Bump start your engine

I can hand crank the boat engine into life but I have a proper marine engine and not a marinised tractor engine /forums/images/graemlins/grin.gif - oh dear here we go again.......
--------------------
hammer.thumb.gif
"Artificial intelligence is no match for natural stupidity"
 
Yes - a long 50 footer with lots of open space below decks.
Two giants in harnesses, a rope wrapped round the flywheel, back to a block - and tied onto their backs .......
Decompress, urge them up to speed and sprinting at a near horizintal angle, swiftly close the valve and BANG - away it went.
Glad I was not alone - it was a 90 hp.
JOHN
 
I read somwhere about someone who hoisted an anchor up the mast on a halyard and fed the line back to wind around the exposed flywheel. However I feel that this might be one of those stories. It sounds like a good way to get the halyard inextricably jammed between flywheel and angine block, and a dirty great hole in the deck.
 
Go out in a gale, surf downwave and put the engine in gear.

I read of this happening to someone, though it wasn't the plan!
 
I don't remeber who did it but one of the more famous yachtsmen used a gybe of the main with a rope and tackles from the boom to start his engine.
 
I can't remember the name of the yachtsman either, but I think I remember the circumstances.

It was in the Vendee, and he was in the Southern Ocean. His (handstart) generator had gone down, and there wasn't enough power in his batteries to start the main engine. I don't think he gybed, but used a line from the boom and let the mainsheet run to allow the line to start the engine.

And for those who ask why he needed to battery power when there was lots of wind - Open 60's and the like, single handed, need lots of amps to drive the autopilot and all their gizmos.

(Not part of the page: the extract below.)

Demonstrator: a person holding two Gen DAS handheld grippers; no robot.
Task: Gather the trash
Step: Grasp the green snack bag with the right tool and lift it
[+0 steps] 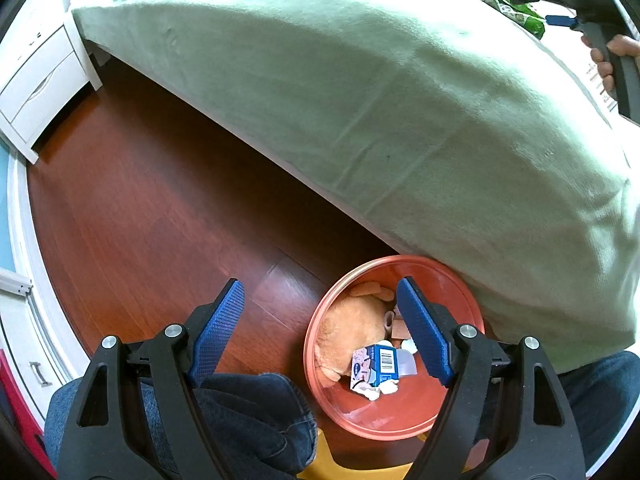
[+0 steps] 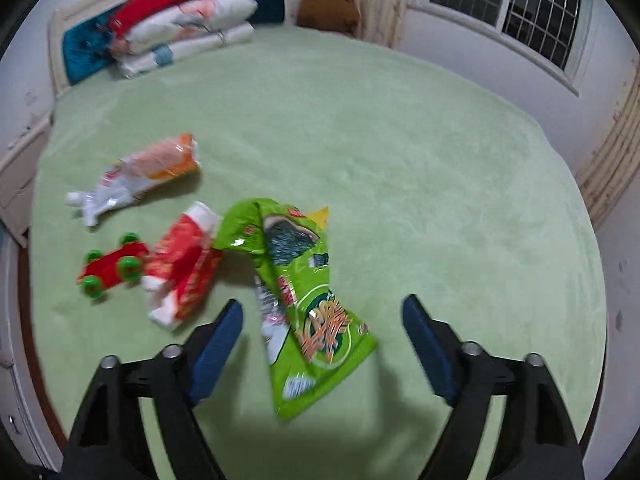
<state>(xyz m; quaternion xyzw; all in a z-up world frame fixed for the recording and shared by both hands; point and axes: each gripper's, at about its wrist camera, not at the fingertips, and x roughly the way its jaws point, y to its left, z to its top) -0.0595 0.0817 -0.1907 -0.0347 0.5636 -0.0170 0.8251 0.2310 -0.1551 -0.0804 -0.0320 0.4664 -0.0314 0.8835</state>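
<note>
In the left wrist view my left gripper (image 1: 320, 284) hangs open and empty over a round orange-red bin (image 1: 460, 292) on the wooden floor. The bin holds a blue-and-white carton (image 1: 378, 364), crumpled paper and a tan soft lump. My right gripper (image 2: 323, 302) is open above a green snack bag (image 2: 316, 320) lying flat on the green bed cover (image 2: 400, 152); the pads do not touch it. Left of the bag lie a red-and-white wrapper (image 2: 184, 268) and an orange-and-white wrapper (image 2: 148, 172). The left wrist view also shows the right gripper (image 1: 536, 2) over the bag (image 1: 516, 8).
A red toy car with green wheels (image 2: 112, 268) sits on the bed's left side. Folded bedding (image 2: 188, 36) and a brown plush bear (image 2: 328, 0) are at the headboard. The bin stands against the bed's side; a person's jeans-clad legs (image 1: 248, 420) flank it. White drawers (image 1: 40, 84) stand far left.
</note>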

These are not boats that will steer themselves while you have a quick nap!

(I think it was a Frenchman by the way)
 
[ QUOTE ]
I'll rummage through my books

[/ QUOTE ]
Michel Desjoyeaux, Vendee Globe, decompressed,used boom and a separate line. /forums/images/graemlins/smile.gif
 
Yes, I have

The engine is an MD2, i.e. small engine with big flywheel and decompressors, hand-start-able, with 15" x 10" three blade prop.

Put the boat on a broad reach, engage ahead gear, lift both decompressors, open the throttle fully, drop a decompressor...

...definitely beats hand starting it!

You need an old fashioned engine (and boat!) to do this. And you need to be doing a good six knots, and surfing down a wave if possible. But it does work.

Got the idea from Dr Griffiths' book about his cruises in "Ahwanee".

I think he mentions a competitor in a Sydney-Hobart starting his engine after finishing with a flat battery by winding the a line from the boom round the flywheel and gybing. Which may be where the Frenchman got it from.